Proj 1 - Data Mining, Knowledge Discovery
Posted: Mon Dec 30, 2019 5:53 pm
Proj 1 - Data Mining, Knowledge Discovery
Tues - January 07, 2019 - Introduction to MySQL
Thur - January 09, 2019 - Review MySQL Assignment (this)
Tues - January 14, 2019 - MySQL discussion and examples
Thur - January 16, 2019 - Student presentation
DATA MINING / KNOWLEDGE DISCOVERY:
The assignment is to explore the Seattle Public Library database for which we have hourly checkouts (and returns) of books, cds, dvds, and other items from the Seattle Public Library (SPL) since January 1, 2006. Our approach is "Knowledge Discovery in Databases" or KDD or "Data mining". The goal is the discovery and extraction of patterns of interest to gain knowledge. On a broad level, the database provides a historical overview of cultural interests of the Seattle downtown community but it can also be seen as a sampling of North American cultural interests over a fifteen year period. For those interested in the structure of the database, there is much to explore in discovering how the data is organized, or anomalies in the system. Please review the discussion at: https://www.mat.ucsb.edu/~g.legrady/aca ... _notes.pdf
There are approx. 97 million datasets in the database representing 15 year's of activity. The data consists of multivariate data and is
classified in two main categories.
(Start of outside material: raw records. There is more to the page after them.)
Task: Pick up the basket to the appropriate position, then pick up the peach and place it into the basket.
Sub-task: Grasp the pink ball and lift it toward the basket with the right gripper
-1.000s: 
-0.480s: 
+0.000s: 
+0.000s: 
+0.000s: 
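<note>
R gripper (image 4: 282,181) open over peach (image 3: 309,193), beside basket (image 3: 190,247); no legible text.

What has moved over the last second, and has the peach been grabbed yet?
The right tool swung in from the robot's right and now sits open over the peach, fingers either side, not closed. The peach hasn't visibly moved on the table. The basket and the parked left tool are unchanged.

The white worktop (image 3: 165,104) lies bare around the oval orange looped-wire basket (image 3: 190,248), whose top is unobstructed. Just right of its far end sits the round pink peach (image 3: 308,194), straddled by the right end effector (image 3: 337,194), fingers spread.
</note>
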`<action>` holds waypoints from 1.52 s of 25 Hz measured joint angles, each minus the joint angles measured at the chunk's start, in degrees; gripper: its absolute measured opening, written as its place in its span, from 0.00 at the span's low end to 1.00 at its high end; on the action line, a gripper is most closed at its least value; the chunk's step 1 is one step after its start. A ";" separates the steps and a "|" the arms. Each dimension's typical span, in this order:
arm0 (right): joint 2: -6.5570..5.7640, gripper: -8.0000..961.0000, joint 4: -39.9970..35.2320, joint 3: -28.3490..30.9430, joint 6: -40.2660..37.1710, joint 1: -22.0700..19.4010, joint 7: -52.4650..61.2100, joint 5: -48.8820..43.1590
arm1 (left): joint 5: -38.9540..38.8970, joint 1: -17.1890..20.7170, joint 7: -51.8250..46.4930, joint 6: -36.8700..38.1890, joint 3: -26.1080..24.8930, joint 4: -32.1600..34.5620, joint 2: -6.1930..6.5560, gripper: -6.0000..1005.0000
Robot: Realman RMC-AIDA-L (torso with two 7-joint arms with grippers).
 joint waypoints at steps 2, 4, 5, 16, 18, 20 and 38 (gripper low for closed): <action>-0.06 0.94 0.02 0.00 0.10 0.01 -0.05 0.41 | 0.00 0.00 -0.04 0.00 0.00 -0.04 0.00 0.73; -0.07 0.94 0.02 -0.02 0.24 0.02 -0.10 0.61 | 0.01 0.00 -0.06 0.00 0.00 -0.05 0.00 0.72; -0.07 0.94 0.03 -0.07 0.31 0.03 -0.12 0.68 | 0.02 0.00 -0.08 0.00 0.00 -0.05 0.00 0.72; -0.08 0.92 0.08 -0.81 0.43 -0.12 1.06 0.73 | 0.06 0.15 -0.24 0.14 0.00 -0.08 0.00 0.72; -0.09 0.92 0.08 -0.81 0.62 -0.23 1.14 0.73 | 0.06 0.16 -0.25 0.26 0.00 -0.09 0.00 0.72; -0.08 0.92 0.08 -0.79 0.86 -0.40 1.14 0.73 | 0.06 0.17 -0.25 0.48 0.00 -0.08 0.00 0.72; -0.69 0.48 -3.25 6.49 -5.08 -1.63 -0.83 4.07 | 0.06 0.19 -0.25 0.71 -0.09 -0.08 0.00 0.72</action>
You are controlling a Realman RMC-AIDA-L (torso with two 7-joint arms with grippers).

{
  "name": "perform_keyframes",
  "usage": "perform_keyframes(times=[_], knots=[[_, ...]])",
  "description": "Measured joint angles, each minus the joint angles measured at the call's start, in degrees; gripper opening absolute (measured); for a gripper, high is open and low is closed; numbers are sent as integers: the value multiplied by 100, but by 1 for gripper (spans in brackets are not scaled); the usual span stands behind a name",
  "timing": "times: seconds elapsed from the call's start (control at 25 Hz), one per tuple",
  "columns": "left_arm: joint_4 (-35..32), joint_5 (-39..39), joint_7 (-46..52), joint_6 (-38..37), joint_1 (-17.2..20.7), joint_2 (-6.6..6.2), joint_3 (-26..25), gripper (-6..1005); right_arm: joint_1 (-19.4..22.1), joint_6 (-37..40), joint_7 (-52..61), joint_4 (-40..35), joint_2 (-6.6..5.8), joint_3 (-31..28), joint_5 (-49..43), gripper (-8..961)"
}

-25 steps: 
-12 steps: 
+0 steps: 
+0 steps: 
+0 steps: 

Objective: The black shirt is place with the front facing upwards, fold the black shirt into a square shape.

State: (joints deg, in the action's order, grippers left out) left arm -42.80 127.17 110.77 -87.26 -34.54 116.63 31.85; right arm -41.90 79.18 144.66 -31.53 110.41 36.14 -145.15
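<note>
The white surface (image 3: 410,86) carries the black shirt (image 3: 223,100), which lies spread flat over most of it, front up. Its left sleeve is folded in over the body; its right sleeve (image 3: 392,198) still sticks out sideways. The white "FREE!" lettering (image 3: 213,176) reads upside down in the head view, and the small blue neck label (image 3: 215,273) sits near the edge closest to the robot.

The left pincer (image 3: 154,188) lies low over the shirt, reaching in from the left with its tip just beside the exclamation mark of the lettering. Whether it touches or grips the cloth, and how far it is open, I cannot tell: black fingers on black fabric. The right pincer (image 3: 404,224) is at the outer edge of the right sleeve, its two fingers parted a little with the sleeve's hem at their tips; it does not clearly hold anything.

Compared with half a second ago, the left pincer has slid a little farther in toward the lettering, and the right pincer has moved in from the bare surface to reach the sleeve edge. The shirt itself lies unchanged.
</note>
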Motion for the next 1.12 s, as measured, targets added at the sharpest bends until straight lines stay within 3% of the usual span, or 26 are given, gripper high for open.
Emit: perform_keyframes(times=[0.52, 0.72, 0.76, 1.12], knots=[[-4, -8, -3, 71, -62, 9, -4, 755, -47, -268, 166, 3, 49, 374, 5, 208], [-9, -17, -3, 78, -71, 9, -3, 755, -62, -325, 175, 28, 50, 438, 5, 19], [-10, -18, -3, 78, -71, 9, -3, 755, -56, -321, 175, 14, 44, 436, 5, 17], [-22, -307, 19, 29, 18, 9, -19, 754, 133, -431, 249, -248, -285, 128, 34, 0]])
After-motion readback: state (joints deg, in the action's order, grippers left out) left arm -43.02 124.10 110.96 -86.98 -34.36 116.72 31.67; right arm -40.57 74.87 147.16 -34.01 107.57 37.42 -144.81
The library uses the Dewey Decimal system by which to organize non-fiction items: https://en.wikipedia.org/wiki/List_of_D ... al_classes but over 50% of the items in the library collection are fiction, and therefore are coded as non-Dewey items which do not have numeric systematic classification. For instance, music, movies, seem to be distributed in both Dewey and non-Dewey ways of classification. The most popular Dewey items can be viewed hourly at: http://128.111.26.109/parsing/index.php ... &d=05&h=17 The top most popular items are comic books, cookbooks, health, travel books, etc.
--------------------------------------------------------------
MYSQL ASSIGNMENT - THE CONCEPT: In any database, there lies hidden knowledge. What does a database contain, and what can MySQL queries reveal? Your first assignment is to find something of interest based on your own cultural / knowledge interests. Here are some options:
1) Topics of Cultural Content:
. What is the performance of a topic, a title, - a media over time, or by volume, or by trends, or by news events?
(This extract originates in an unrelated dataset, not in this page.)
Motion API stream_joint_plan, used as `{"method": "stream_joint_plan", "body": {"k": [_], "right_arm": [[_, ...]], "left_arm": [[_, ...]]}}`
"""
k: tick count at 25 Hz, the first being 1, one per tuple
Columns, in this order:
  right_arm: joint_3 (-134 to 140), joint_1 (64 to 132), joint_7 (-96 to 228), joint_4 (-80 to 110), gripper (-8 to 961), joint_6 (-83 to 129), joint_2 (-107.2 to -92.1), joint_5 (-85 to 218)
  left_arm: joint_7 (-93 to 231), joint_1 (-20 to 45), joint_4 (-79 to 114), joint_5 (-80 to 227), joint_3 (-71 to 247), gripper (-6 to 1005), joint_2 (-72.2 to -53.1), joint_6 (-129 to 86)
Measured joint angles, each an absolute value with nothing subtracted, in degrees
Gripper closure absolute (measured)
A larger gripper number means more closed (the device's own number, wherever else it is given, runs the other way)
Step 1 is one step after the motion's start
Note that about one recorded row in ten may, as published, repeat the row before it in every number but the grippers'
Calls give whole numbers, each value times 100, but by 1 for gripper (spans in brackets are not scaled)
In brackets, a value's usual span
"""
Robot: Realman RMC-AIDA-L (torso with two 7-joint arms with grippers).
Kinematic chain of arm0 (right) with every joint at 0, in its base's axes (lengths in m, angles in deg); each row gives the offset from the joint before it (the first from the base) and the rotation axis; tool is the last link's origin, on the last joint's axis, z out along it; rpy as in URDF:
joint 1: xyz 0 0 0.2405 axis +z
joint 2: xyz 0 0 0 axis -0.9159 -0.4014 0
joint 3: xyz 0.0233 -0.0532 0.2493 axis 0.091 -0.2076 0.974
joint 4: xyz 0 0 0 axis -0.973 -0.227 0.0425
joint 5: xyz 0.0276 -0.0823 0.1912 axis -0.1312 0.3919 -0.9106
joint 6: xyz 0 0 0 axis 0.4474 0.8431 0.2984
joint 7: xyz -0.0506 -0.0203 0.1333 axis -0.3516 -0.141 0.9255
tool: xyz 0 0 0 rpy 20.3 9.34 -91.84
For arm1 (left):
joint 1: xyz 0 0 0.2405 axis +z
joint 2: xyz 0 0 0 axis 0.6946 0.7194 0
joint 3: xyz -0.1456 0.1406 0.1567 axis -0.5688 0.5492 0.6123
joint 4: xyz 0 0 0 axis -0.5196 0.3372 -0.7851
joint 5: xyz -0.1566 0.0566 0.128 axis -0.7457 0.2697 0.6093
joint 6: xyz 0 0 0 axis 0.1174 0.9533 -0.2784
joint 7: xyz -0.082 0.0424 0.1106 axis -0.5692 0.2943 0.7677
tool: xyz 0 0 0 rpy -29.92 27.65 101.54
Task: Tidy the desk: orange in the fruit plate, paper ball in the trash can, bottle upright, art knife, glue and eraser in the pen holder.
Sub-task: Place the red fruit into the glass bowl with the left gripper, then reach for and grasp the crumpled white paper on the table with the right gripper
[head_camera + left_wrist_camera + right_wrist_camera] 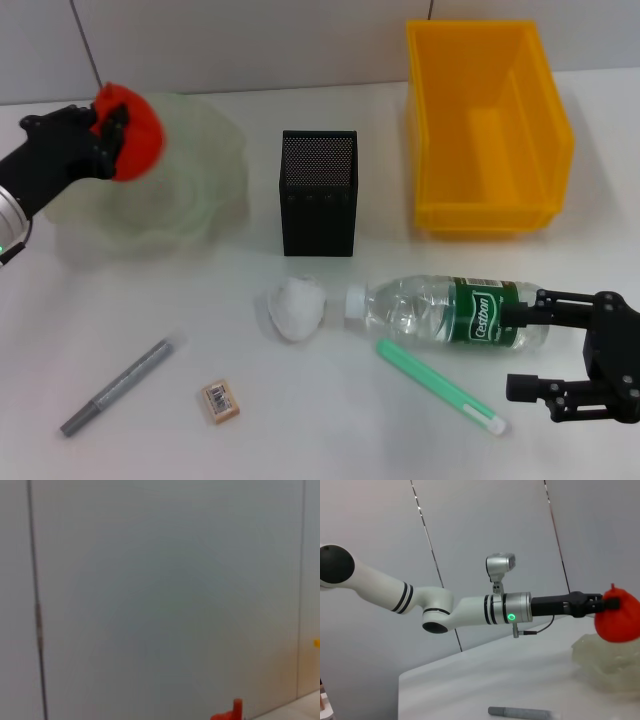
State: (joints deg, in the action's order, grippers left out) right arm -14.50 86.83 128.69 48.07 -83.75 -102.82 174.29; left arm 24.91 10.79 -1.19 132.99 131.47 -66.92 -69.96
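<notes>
Left gripper [108, 128], jaws clamped on orange [135, 135], above plate [190, 190]; right gripper [535, 345], jaws spread empty, beside lying bottle [450, 312] on table [330, 420].

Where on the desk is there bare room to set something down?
Free: the strip between the fruit plate and pen holder, and the near-left corner beside the grey pen. Crowded: around the paper ball, bottle, green stick and right gripper.

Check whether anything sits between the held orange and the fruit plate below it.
Nothing visible does. The left gripper holds the rough red-orange orange directly above the pale-green scalloped glass fruit plate, and the dish beneath looks bare.
</notes>
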Motion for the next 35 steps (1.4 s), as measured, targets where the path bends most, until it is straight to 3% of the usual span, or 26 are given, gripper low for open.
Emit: {"method": "stream_joint_plan", "body": {"k": [7, 13, 16, 24, 35], "right_arm": [[-1441, 8725, 12892, 4818, 180, -8441, -10270, 17429], [-1300, 8768, 13098, 4913, 179, -8443, -10240, 17429], [-1000, 8893, 13768, 5360, 179, -8444, -10280, 17328], [-2071, 9607, 16655, 7625, 178, -8361, -10341, 17113], [-3574, 10903, 19535, 8759, 181, -8037, -10174, 17821]], "left_arm": [[2458, 1101, -139, 13295, 13296, 784, -6689, -7084], [2403, 1271, -175, 13326, 13347, 590, -6653, -7469], [2352, 1450, -250, 13345, 13504, 444, -6635, -7782], [2136, 2584, -944, 13797, 14817, 137, -6592, -9182], [2053, 3080, -933, 14174, 15499, 138, -6582, -9527]]}}
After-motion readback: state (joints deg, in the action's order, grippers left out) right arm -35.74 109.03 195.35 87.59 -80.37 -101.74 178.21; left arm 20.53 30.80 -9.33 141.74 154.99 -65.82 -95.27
. How does the collection change over time?
2) The Database Organizational Structure
. What is the classification approach that the library uses
. What anomalies, errors, outliers, illogical classification methods, etc. are hidden and can be revealed.
(All databases have these as its impossible to precisely classify all things within a structured system)
3) Data Analytics Query Methods
. Explore statistical methods or algorithms to retrieve or process data
--------------------------------------------------------------
GETTING THE DATA: Use the MySQL Workbench to write a query by which to retrieve the data from the SPL database. Here are the guidelines of how to run the query: https://www.mat.ucsb.edu/~g.legrady/aca ... LayOut.pdf
Use the spl_2016 database which gets updated daily. Become familiar with the metadata that describes each checkout: https://www.mat.ucsb.edu/~g.legrady/aca ... ataDef.pdf
Decide which metadata you need/want - these will become columns in the csv file. "Select *" from the inraw or outraw tables will get you 11 columns. They are:
Categorical:
bibNumber: Defined by Library of Congress - multiple copies of the same title have the same bibnumber
collcode: Collection type, name and physical branch location
itemtype: What media (book, cd, dvd, etc.)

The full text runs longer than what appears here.